As Webb said: “Suddenly we are reminded of why 55 million people have chosen to come to America in the roughly 400 years since that journey became possible. We are reminded of why Americans are so deeply, annoyingly attached to their nation and their system. We are reminded of how vibrant that system can be.”
It’s great to think that we are not divided but united and that we have proved the world wrong about what we really are and what we really can be. When the chips are down, we are not, unlike the French, negative about ourselves.
But American politics isn’t really my bag, especially since I’m an old Austrian countess (which means I have to bow my head in embarrassment when I think of some of my country’s past political leaders). Still, you can’t beat the Obamas: their youth, their vibrance and their optimism. That’s what America is.

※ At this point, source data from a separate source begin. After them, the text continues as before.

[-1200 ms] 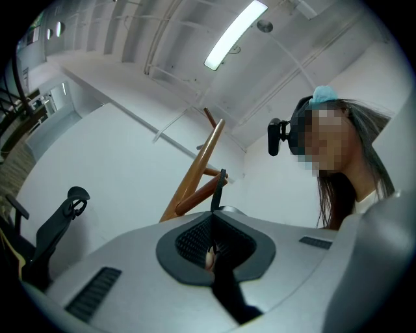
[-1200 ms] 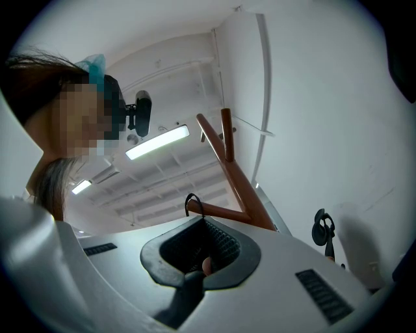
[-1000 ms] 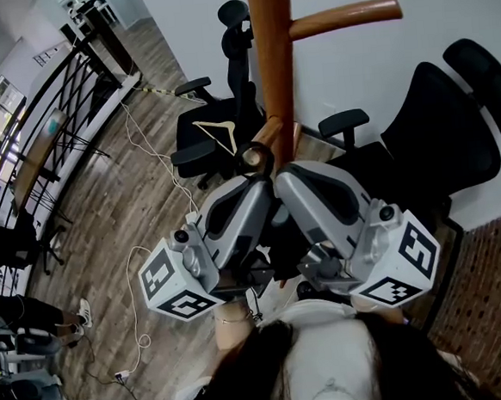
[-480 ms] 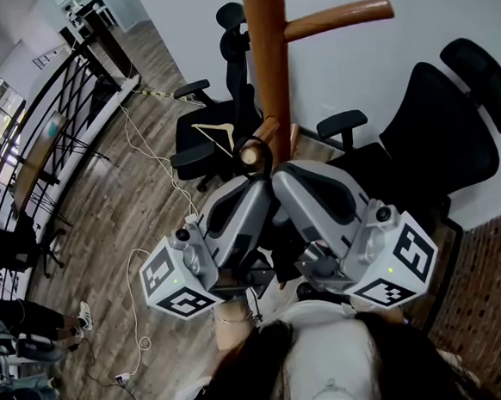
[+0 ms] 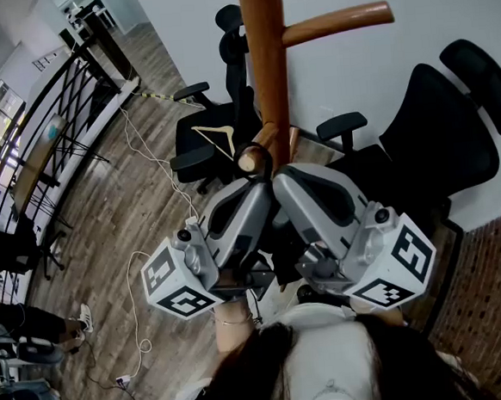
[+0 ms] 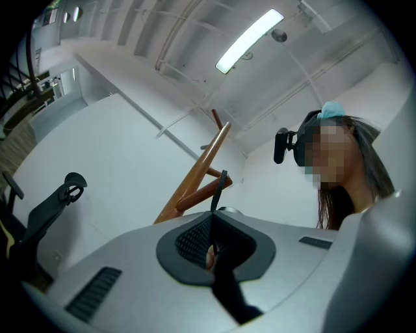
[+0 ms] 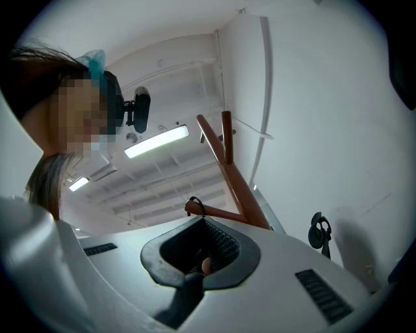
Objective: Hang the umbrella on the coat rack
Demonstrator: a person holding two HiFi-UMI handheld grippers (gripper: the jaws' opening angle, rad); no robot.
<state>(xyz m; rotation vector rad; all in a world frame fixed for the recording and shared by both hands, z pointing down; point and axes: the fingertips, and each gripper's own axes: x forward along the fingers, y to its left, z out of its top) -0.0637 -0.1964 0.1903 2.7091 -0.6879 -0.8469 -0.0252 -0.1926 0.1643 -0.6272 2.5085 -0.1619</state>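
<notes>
Now the umbrella's thin black strap loop [image 6: 220,185] has slid past the knob of the brown wooden coat rack [image 5: 265,56]'s lower peg [image 5: 259,147], mid-frame, so it is nearly hung, my left gripper [image 6: 212,227] and right gripper [image 7: 203,250] still pinched shut on it.

- Below you to the left a black office chair [image 5: 236,62] stands on the wood-plank floor [image 5: 118,218], with a bare wooden hanger [image 5: 218,135] lying on its seat.
- To your right a second black chair [image 5: 439,132], with a high back and headrest, stands against the white wall [image 5: 447,7].
- A white cable [image 5: 147,147] snakes over the planks near the first chair.
- A black railing [image 5: 57,102] runs along the far left.
- At the left edge you can see someone's leg and white shoe [image 5: 83,313].
- A brick-patterned surface [image 5: 499,292] fills the lower right corner.
- Overhead, a long ceiling light [image 6: 250,40] is lit.
</notes>
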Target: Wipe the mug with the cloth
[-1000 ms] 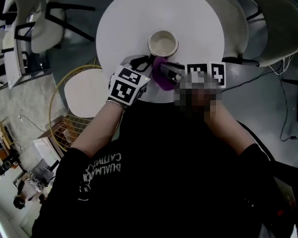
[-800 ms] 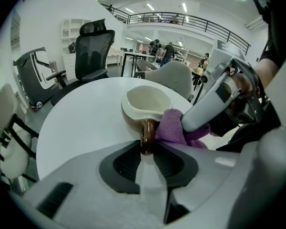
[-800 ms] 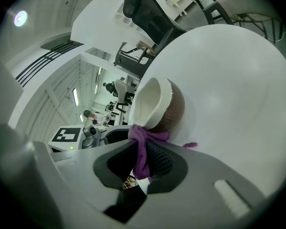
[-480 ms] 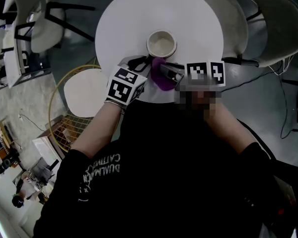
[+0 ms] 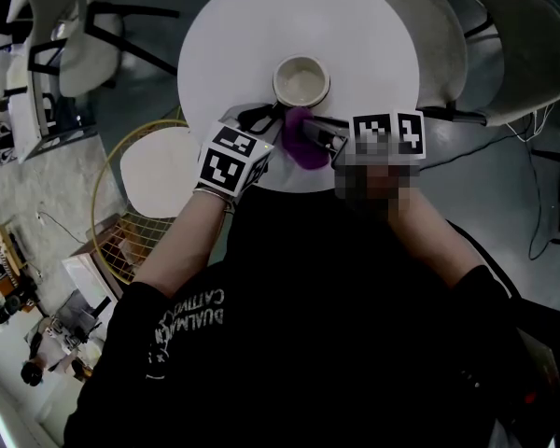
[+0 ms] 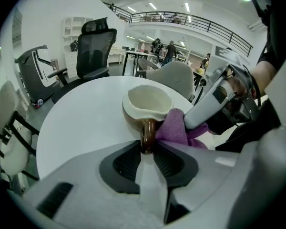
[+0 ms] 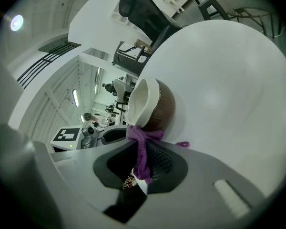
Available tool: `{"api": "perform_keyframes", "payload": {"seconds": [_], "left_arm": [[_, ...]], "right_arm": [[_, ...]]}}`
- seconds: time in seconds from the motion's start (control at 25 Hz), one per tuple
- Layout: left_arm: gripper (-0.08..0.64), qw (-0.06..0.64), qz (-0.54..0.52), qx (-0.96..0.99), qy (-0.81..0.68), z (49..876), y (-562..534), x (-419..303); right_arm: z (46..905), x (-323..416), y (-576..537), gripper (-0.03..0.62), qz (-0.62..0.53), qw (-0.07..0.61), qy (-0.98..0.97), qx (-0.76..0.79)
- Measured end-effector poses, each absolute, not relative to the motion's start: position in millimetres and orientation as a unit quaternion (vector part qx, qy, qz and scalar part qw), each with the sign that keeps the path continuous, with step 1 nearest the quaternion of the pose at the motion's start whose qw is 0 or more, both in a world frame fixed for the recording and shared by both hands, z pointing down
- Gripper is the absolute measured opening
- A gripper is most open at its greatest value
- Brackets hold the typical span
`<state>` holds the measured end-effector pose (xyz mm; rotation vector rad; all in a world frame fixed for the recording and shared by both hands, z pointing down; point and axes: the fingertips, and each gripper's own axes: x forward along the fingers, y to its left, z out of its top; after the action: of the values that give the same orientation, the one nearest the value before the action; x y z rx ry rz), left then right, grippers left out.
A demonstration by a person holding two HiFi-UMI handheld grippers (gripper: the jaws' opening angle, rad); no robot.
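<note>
One mug (image 5: 301, 80), cream inside and brown outside, sits on the round white worktop (image 5: 373, 35), on the half nearer the person. Its single brown handle (image 6: 148, 133) points back toward the person, and the left gripper (image 6: 148, 149) is clamped on that handle. One purple cloth (image 7: 141, 137) is pinched in the right gripper (image 7: 143, 149), whose jaws are closed on it. The bunched front of the cloth touches the mug's brown side just under the rim, to the right of the handle. So there are two grippers, and both meet at the one mug. One small purple scrap (image 7: 182, 143) lies on the worktop just beside the right gripper. Past the far edge stand one black office chair (image 6: 97, 44) and one pale chair (image 6: 174, 78). On the floor to the left lies one smaller round white top (image 5: 159, 171) inside one yellow hoop (image 5: 101, 180).
</note>
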<state>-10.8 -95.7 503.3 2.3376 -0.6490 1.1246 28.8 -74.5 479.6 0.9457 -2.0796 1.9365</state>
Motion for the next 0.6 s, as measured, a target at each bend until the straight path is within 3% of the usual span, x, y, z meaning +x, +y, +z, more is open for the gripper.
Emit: {"api": "perform_keyframes", "payload": {"seconds": [0.6], "left_arm": [[0.083,0.232,0.403,0.852,-0.241,504.1,-97.2,-10.2]], "right_arm": [[483.0,35.6,-73.4,0.058,0.648,0.077,-0.690,0.314]]}}
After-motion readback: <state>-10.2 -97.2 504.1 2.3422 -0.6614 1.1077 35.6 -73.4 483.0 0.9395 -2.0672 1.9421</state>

As the new first family gets ready to move into the White House, comparisons to the Kennedys swirl. But all I have to say is: Who cares what she wears and how she decorates? The stupid ones who compare Michelle O to Jackie O miss the point. Camelot is so far in the past it’s another history. And even the Kennedy Camelot wasn’t a paradise, as we’ve come to learn. The Obamas have their own agenda, and the only real question is whether the Washington swamp will suck them in and ruin things.
Our next president is not only eloquent but elegant in the way he carries himself. And his wife is a wonderful mother to their daughters—as well as much, much more. But I’ll always have a soft spot for Laura Bush, whom I once criticized for wearing colored sneakers when she visited Nantucket. She sent me a note that read, “Every time I open my closet I see those sneakers dancing around the floor.” Isn’t that the role of a first lady—to have a sense of humor and be charming?
My only advice to the Obamas—if I can be so bold—is: Don’t go for the lowest common denominator. Raise the standards—from education to the country’s infrastructure (speaking of which, before the pooh-bahs at New York’s Port Authority hang the president’s picture in the international arrivals hall at JFK airport, they’d better clean the place; it’s so filthy, it’s fourth world).
So good luck to the new first family and to the U.S. And now let Europe and the rest of the world eat crow.